Blablacar partage la SERP avec d’autres sites sur la même intention de recherche. Voici un petit comparatif des acteurs du covoiturage en France et leur tendance au fil des ans :

Les principaux acteurs du covoiturage en France

Concernant le site idvroom.com, il a également bénéficié d’au moins une migration. Il s’agit de celle de 123envoiture.com et va prochainement migrer vers klaxit.com

Voyons la migration passée de Idvroom et celle en cours vers klaxit :

Migration Idvroom

Blablacar perd son avance

Nous avons vu qu’il a fallu plus d’un an à Blablacar pour atteindre le même niveau de visibilité qu’il possédait en février 2015 et ce, malgré 2 migrations de site concurrent en sa faveur.

Maxime Legendre, déclarait lors du WeLoveSEO le 3 octobre 2019 à Paris :

Les 3 axes de la stratégie SEO […]La remise aux normes du SEO. Pendant un certain temps il n’y a pas eu de SEO en interne chez Blablacar. Donc il y a eu de la dérive.[…] On va tout remettre en place.

Maxime Legendre, SEO de Blablacar.

Il est important de maîtriser, lorsque l’on a un site mobile, le changement opéré via la fameuse indexation mobile first. Le duplicate content sur les 2 versions de son propre site peut être préjudiciable. Par ailleurs, il est à souligner que l’utilisation de l’application mobile n’est pas regardée en tant que telle bien qu’elle sollicite les données de la version mobile.

Lors d’une migration, les redirections sont l’une des variables les plus importantes à dominer. Travailler sur des méthodologies pré-migration et de suivi post-migration aide les SEOs à garder un œil sur leurs keywords en top 10.

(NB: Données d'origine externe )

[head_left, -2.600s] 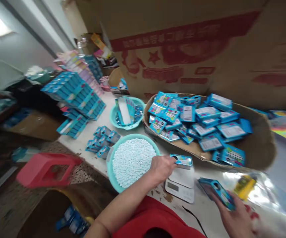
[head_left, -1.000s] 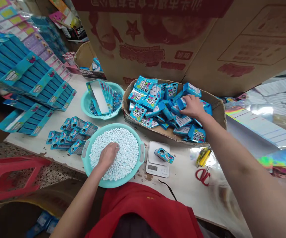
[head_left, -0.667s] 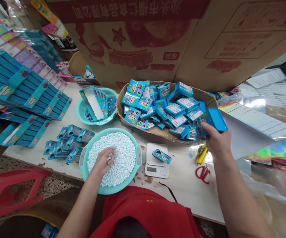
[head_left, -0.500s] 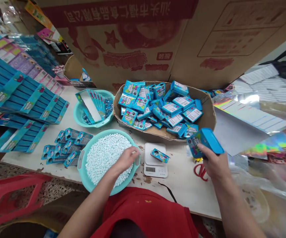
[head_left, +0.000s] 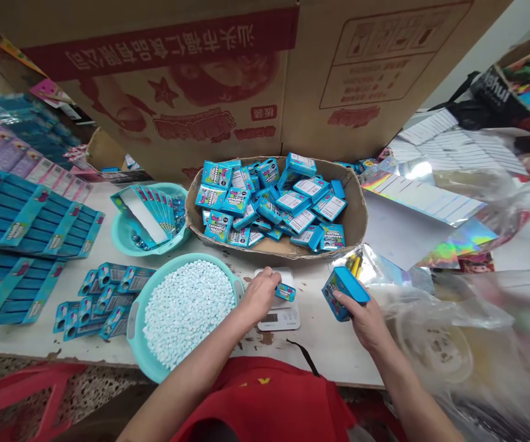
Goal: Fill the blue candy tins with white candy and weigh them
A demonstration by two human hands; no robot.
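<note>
My left hand is over the left end of a small blue candy box, its fingers closed together. What is between the fingertips, if anything, is hidden. That box lies on a white digital kitchen scale. To the left is a turquoise bowl full of small pale candies. Held in my right hand, right of the scale, is a larger blue box, tilted, with the thumb on its near side.
Behind the scale, a cut-down cardboard tray holds many blue boxes. A smaller turquoise bowl and several small candy boxes are at left. A tall carton stands behind. Plastic wrap covers the right side.
My left hand has moved right, from the candy bowl's rim to the small box on the scale. My right hand has come nearer the scale with the blue box. The view has shifted too.
</note>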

On sait que Google tend à être l’interface entre l’utilisateur et le service. Comme il le fait, déjà, pour les billets d’avion et les hôtels, Google proposera-t-il bientôt de réserver sa place de covoiturage directement ?

Les acteurs du covoiturage y sont-ils préparés ?

En attendant, ce qui semble évident, au-delà du SEO, c’est qu’il est essentiel de créer une marque forte et de faire des choix stratégiques comme l’a fait avec succès HomeToGo face à AirBnB.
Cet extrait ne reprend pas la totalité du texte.